For lithium-ion batteries to be able to store 1GW of energy, BloombergNEF estimates they will require about 729 tons of lithium, 1,202 tons of aluminum and 1,731 tons of copper.
The continued move towards electric vehicles is a huge copper driver. In EVs, copper is a major component used in the electric motor, batteries, inverters, wiring and in charging stations.
A recent Silver Institute report says battery electric vehicles contain up to twice as much silver as ICE-powered vehicles, with autonomous vehicles requiring even more due to their complexity.
The Silver Institute anticipates that, due to the evolution of hybrid and battery electric vehicles, the auto industry is expected to absorb 90 million ounces of silver by 2025, rivaling silver consumption in photovoltaics, currently the largest application of global industrial silver demand.
In its electric car forecast to 2040, Wood Mackenzie finds EV sales are expected to reach 45 million units per year in the next two decades, with a total global EV stock of 323 million.
For perspective, global EV sales in 2019 were only 2.1 million, with a stock of 7.2 million EVs, according to Global EV Outlook 2020.
And this just in: Adamas Intelligence reports that new global registrations of passenger vehicles increased 109% year on year during the first six months of 2021. In a new report, Adamas analysts found 4.16 million new units were registered in H1 versus just 1.99 million units during H1 2020.
Major automakers have set their sights on being climate neutral by 2050 and they view battery electric vehicles (BEVs) as the best way of achieving that target. Change is being driven, pun intended, by stricter vehicle emissions regulations.
While some may scoff at the wild predictions, progress is being made, according to Woodmac, on the obstacles to higher EV penetration.

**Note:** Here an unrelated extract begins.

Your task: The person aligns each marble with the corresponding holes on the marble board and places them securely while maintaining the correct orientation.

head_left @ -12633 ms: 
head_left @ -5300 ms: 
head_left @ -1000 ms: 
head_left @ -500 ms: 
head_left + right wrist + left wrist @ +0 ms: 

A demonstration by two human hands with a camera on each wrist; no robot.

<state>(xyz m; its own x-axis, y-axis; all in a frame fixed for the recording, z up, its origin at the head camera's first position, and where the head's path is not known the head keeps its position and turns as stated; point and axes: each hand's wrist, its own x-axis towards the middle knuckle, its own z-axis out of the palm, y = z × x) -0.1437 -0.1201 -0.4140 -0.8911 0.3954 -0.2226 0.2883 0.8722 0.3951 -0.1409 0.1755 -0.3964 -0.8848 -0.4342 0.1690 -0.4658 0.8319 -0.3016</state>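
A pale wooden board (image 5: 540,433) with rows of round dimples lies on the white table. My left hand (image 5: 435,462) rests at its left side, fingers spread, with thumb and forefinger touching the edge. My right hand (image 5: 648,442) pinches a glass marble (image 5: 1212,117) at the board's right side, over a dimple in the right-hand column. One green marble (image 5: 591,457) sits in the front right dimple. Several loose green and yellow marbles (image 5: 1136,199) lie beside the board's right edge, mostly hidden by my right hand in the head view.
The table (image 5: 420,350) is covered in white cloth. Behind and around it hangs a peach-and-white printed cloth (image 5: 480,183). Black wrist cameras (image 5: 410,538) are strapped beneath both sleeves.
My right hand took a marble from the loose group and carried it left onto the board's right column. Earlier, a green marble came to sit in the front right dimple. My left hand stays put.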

“The projected price of battery packs keeps dropping. We expect the US$100/KWh threshold to be breached by 2024, one year earlier than our previous projections,” says Ram Chandrasekaran, Wood Mackenzie principal analyst.
In Europe, EVs are taking showrooms by storm. Last year for the first time, Europe sold more battery-electric and plug-in-hybrid EVs than China, with Germany and France leading the way.
The jump in electric vehicle registrations during the second half of 2020 meant a 175% increase in the watt-hours of batteries deployed, according to Adamas.
Globally, the amount of lithium deployed in newly sold vehicles jumped 96%, to 57,300 tonnes of lithium carbonate equivalent, over the same period. Nickel and cobalt deployed in world battery production during H2 2020 climbed 69% and 85% respectively, according to Adamas.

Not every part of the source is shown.